Tension-13
Format 130 X 79 cm
Impression couleur sur dibond
Après une quinzaine d’années pendant lesquelles il a pratiqué la peinture avec les outils et ressources traditionnels du peintre, Pascal Maestri a choisi d’élargir ses explorations esthétiques en s’intéressant à des ressources du quotidien ou encore à des matériaux industriels. Depuis sept ans, il développe un processus plastique lui permettant d’ouvrir son travail vers de nouveaux champs. Les premiers résultats de ces recherches sont exposés pour la première fois en 2014 et la série des Mécanotomies, initiée en 2017, est directement issue de cette nouvelle manière de concevoir l’objet-tableau.
La création de ces pièces fait appel à différentes étapes d’une production qui se veut plus directe, au contact immédiat de la matière. Si la recherche préparatoire repose d’abord sur le dessin, l’artiste passe très rapidement au volume en concevant d’abord la structure générale de la composition à l’aide d’une épaisse armature de fer qui, une fois mise en forme, est trempée dans la peinture. Le squelette de l‘œuvre est alors cousu sur une toile tramée puis complexifié par un réseau de lignes – des cordes de chanvre -, qui sont autant de tendons mis en tension et indiquant déjà les zones où se répartiront les masses.
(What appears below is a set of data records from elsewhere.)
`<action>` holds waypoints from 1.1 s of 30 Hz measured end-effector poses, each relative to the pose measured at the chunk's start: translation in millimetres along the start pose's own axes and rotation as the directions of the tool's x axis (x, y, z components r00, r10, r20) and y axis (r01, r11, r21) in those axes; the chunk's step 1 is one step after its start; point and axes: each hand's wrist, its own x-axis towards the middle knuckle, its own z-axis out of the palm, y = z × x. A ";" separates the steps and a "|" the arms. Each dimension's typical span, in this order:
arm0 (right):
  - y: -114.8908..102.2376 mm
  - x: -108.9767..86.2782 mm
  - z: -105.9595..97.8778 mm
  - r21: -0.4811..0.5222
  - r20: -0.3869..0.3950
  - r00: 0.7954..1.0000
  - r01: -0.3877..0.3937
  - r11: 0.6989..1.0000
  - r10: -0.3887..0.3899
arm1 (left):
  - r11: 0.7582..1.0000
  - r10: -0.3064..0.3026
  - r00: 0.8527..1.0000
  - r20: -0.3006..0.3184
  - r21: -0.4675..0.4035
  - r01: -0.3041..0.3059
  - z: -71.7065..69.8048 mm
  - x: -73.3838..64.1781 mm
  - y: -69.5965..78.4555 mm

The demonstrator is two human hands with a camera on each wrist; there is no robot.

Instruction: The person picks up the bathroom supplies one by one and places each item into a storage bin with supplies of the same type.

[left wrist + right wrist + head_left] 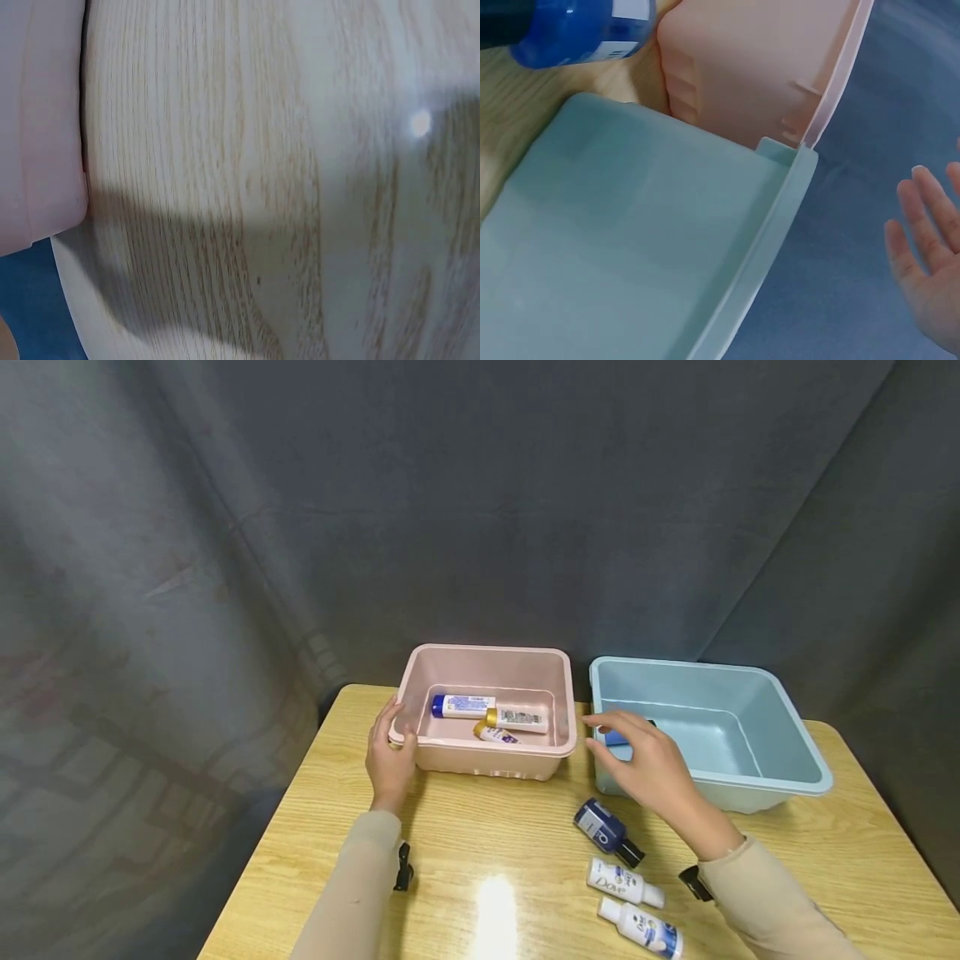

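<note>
My left hand [390, 764] lies at the near left corner of a pink bin [495, 756], fingers along its left rim and thumb at the front edge. Only a sliver of that hand shows in the left wrist view, beside the pink bin [45, 135]. Between the two bins, my right hand [648, 760] reaches over the left side of a light blue bin [750, 789], fingertips close to the pink bin's right rim. In the right wrist view the right hand [937, 255] has its fingers extended, holding nothing. Inside the pink bin lie a blue-capped tube [465, 707] and gold-capped bottles [521, 720].
On the wooden table [450, 843] lie a dark blue bottle [600, 827] with black cap and two white Dove bottles [618, 881]. A blue item [615, 738] in the blue bin is partly hidden by the right hand. A dark curtain [495, 527] hangs behind.
</note>
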 end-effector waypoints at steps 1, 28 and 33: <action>0.8 -1.9 -0.7 0.000 -0.004 1.000 0.003 1.000 -0.003 | 1.000 -0.002 1.000 0.001 0.000 0.002 0.1 -0.1 0.1; 20.6 -42.7 -32.1 -0.041 -0.121 0.990 -0.084 0.996 0.078 | 0.991 0.066 0.997 0.043 0.113 -0.070 -8.1 1.7 4.7; 23.1 -48.7 -34.0 -0.034 -0.123 0.988 -0.103 0.994 0.098 | 0.982 0.152 0.988 0.016 0.113 -0.153 -9.8 1.8 6.7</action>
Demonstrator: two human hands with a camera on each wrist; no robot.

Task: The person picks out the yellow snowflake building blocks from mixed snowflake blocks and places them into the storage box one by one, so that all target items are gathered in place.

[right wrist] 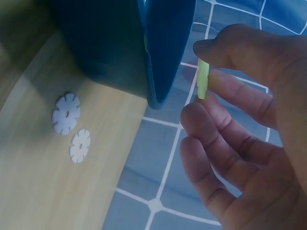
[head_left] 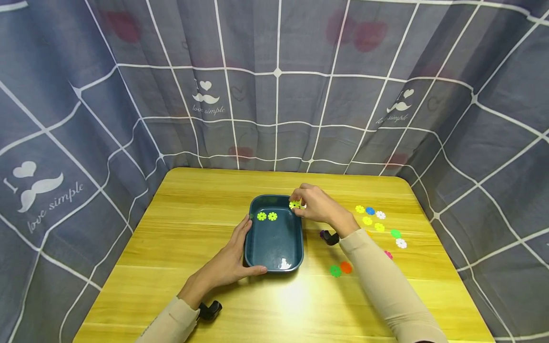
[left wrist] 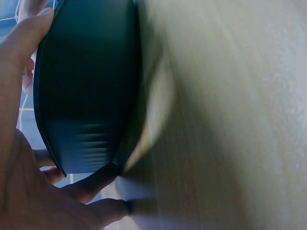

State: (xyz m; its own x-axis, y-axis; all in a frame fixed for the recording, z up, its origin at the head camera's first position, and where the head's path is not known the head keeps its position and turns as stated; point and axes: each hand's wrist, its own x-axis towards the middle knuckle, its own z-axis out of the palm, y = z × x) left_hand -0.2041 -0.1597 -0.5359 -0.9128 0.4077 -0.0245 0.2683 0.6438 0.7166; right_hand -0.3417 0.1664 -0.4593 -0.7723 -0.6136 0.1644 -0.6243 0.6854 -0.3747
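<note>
A dark teal rectangular tray (head_left: 274,244) stands on the wooden table. My left hand (head_left: 229,259) holds its near left corner, thumb at the front rim and fingers along the left wall; the left wrist view shows this wall (left wrist: 88,86) close up. Two yellow-green snowflake discs (head_left: 272,216) lie side by side on the tray floor toward the back. Over the far right corner, my right hand (head_left: 317,205) pinches another yellow-green snowflake disc (right wrist: 203,79) on edge between thumb and fingers. Two pale snowflake discs (right wrist: 66,114) lie beside the tray in the right wrist view.
Right of the tray, several loose discs lie scattered: yellow (head_left: 379,227), blue (head_left: 370,210), white (head_left: 401,243), green (head_left: 335,271) and orange (head_left: 346,267). My right sleeve (head_left: 386,281) covers part of that area. A grey checked curtain (head_left: 274,95) surrounds the table.
</note>
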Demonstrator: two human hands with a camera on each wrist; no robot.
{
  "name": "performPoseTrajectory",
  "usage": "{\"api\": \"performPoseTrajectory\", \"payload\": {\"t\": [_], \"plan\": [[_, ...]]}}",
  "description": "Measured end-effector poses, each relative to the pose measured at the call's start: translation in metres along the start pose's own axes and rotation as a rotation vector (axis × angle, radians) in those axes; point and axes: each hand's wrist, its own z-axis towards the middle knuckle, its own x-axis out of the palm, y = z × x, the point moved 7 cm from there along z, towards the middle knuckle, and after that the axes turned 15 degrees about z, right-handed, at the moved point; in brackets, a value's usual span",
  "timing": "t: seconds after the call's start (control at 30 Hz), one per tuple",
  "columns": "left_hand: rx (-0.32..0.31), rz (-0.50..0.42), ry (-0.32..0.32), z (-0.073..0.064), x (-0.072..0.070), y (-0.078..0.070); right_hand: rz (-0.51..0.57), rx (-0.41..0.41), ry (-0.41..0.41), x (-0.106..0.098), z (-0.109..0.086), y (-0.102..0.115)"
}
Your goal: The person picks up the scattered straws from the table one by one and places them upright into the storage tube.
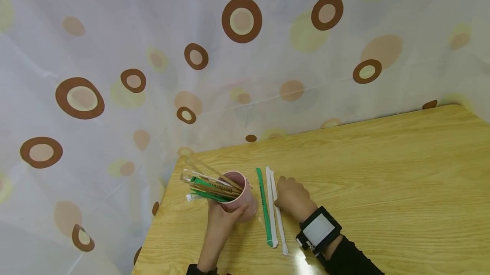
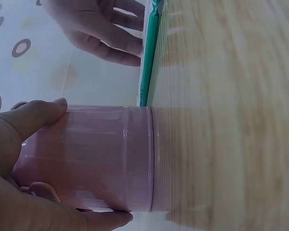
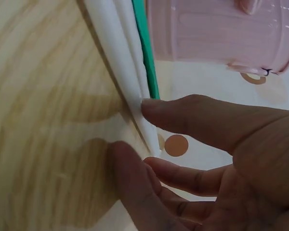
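Observation:
My left hand (image 1: 221, 222) grips a pink cup (image 1: 246, 207) that stands on the table, thumb on one side and fingers round the other. Leaning out of its mouth is a bunch of straws (image 1: 214, 186), some brown, some green, some in white paper. To the right of the cup lie a green wrapped straw (image 1: 264, 209) and two white wrapped straws (image 1: 271, 213), side by side. My right hand (image 1: 294, 198) is at the rightmost white one. In the right wrist view its thumb (image 3: 176, 113) touches the white paper, while the index finger (image 3: 135, 180) bends loosely, apart from it.
The wood-grain table (image 1: 383, 181) stretches to the right of the hands. A patterned sheet (image 1: 268, 66) hangs along the back and left edges. A watch-like device (image 1: 318, 229) with a pale screen is strapped to my right wrist.

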Motion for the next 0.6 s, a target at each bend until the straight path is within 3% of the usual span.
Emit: {"api": "performPoseTrajectory", "payload": {"t": [0.4,0.6], "plan": [[0.000,-0.019,0.005,-0.0004,-0.0001,-0.0040,-0.055,-0.084,-0.122,0.0018,-0.0040,0.0075],[-0.013,-0.019,0.004,-0.0018,0.0002,-0.0012,-0.023,-0.065,-0.111,0.0023,-0.0026,0.0051]]}}
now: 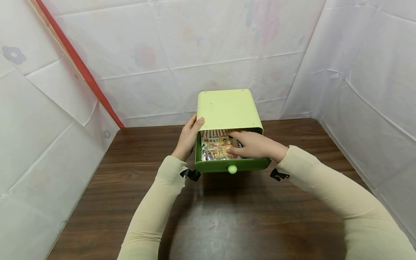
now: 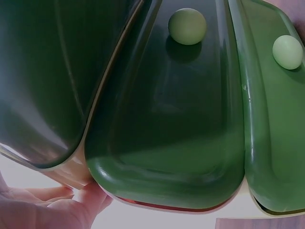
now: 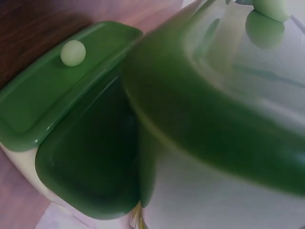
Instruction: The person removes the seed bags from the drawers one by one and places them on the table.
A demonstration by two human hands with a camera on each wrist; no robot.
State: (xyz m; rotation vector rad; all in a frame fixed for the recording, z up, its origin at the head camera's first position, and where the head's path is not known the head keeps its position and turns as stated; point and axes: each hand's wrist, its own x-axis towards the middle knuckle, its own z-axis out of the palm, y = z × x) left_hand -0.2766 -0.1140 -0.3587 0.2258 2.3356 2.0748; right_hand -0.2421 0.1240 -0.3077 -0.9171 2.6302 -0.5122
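Observation:
A small chest of drawers with a pale green top [image 1: 229, 108] stands against the back wall, its green top drawer [image 1: 211, 166] pulled out. Inside lies a flat packet [image 1: 216, 148] in shiny clear wrap, printed with a colourful shopfront scene. My left hand [image 1: 190, 135] rests against the chest's left side, thumb at the top edge; the left wrist view shows its fingers [image 2: 86, 198] touching the side. My right hand [image 1: 255, 144] reaches into the drawer, thumb and forefinger spread apart over the packet. Its other fingers are hidden, and the right wrist view does not show the hand.
A round pale green knob [image 1: 232, 169] sits on the open drawer's front. Below are more closed green drawers [image 2: 167, 119] with similar knobs. The dark wood table [image 1: 136, 202] meets white sheeted walls [image 1: 136, 83] behind and at both sides.

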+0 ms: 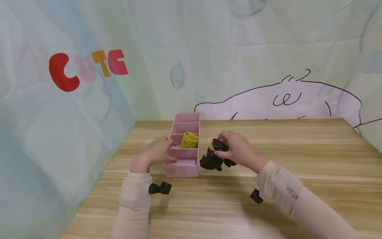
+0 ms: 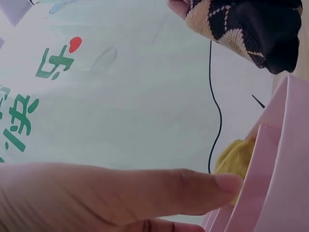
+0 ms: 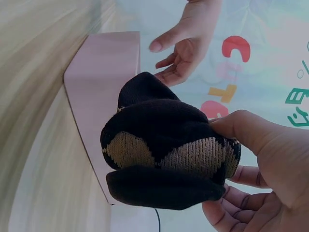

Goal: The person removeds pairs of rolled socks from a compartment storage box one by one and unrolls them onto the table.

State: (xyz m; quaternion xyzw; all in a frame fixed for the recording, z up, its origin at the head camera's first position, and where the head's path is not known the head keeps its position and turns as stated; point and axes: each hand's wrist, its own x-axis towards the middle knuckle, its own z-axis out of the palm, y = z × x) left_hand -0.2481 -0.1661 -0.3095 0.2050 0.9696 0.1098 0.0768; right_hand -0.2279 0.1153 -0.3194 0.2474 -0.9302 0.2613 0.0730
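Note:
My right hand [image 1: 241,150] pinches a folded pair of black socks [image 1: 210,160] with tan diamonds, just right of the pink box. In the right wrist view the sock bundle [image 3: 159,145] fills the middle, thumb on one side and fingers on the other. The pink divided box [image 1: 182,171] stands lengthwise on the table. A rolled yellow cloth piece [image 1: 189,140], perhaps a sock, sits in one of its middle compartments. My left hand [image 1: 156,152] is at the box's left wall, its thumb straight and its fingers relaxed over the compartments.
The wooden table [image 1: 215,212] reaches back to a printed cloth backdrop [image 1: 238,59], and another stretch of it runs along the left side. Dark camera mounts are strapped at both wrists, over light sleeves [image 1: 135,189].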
Pascal Maestri vient ensuite habiller cette sculpture initiale de sacs en plastique, cousus les uns aux autres et connectés à la structure générale. L’ensemble est placé à l’horizontale, dans un cadre assez profond qui est le moule dans lequel l’artiste viendra faire couler la paraffine. Celle-ci, liquide et chaude, fait fondre le plastique de manière variable, en fonction de sa qualité, de sa densité, de son épaisseur, et vient sceller les éléments plastiques les uns aux autres. Ils demeurent ainsi figés dans une gangue translucide dont la limpidité est fluctuante.
Pour l’artiste, une totale transparence n’aurait pas de sens ; elle révèlerait immédiatement les différentes étapes du processus plastique et leur succession. Au contraire, l’œuvre garde secrets ou à demi dissimulés quelques-uns des éléments plastiques qui ne se trouvent pas au premier plan. L’étape finale consiste alors en l’ajout d’un dispositif de caisson lumineux, à l’arrière de l’œuvre, qui vient dessiner certaines ombres, certaines formes enfouies dans la paraffine et constituant, au propre comme au figuré, l’arrière-plan de la composition.
Sans le corps et la densité suggérés par la paraffine, Les Mécanotomies seraient des sculptures sans pesanteur, des objets sans contour. Comme pour souligner la précarité de l’œuvre, le matériau utilisé comme fixatif n’est pas pérenne : il pourrait fondre et mettre de nouveau à nu la fragilité de ces sculptures, prises dans la matière comme de précieux vestiges antédiluviens. L’aspect immatériel et aérien des pièces est d’ailleurs souligné par le rétro éclairage des compositions. Plus qu’un révélateur permettant une meilleure perception, il donne vie à une sorte de brouillard évanescent – appuyé par une quasi monochromie – dans lequel il est difficile de distinguer et d’identifier précisément les formes que l’on a sous les yeux.
Or, ces débris enchâssés dans des strates de paraffine, que l’artiste nous donne à voir dans de grandes installations, sont les stigmates de l’ère des hommes, caractérisée par un usage intensif du plastique. L’objectif de l’artiste n’est pas nécessairement de dénoncer le phénomène, mais plutôt de trouver du sens dans les rebuts disséminés dans notre environnement.
Réinterprétant à sa manière la naissance et l’histoire de la perspective et de l’illusionnisme hérités de la Renaissance, Pascal Maestri joue sur les principaux codes de la peinture traditionnelle. S’il crée bien des tableaux, le résultat final est obtenu en recourant à tous les moyens d’expression à sa disposition, à l’exception de la peinture. Expérimentant à partir de la matière et jouant sur le dialogue et la porosité entre différentes techniques, l’artiste développe en fait une nouvelle forme de dessin, un dessin dans l’espace qui aurait vocation à emprisonner un objet absent, comme s’il s’agissait en fait de sculpter des zones de vide.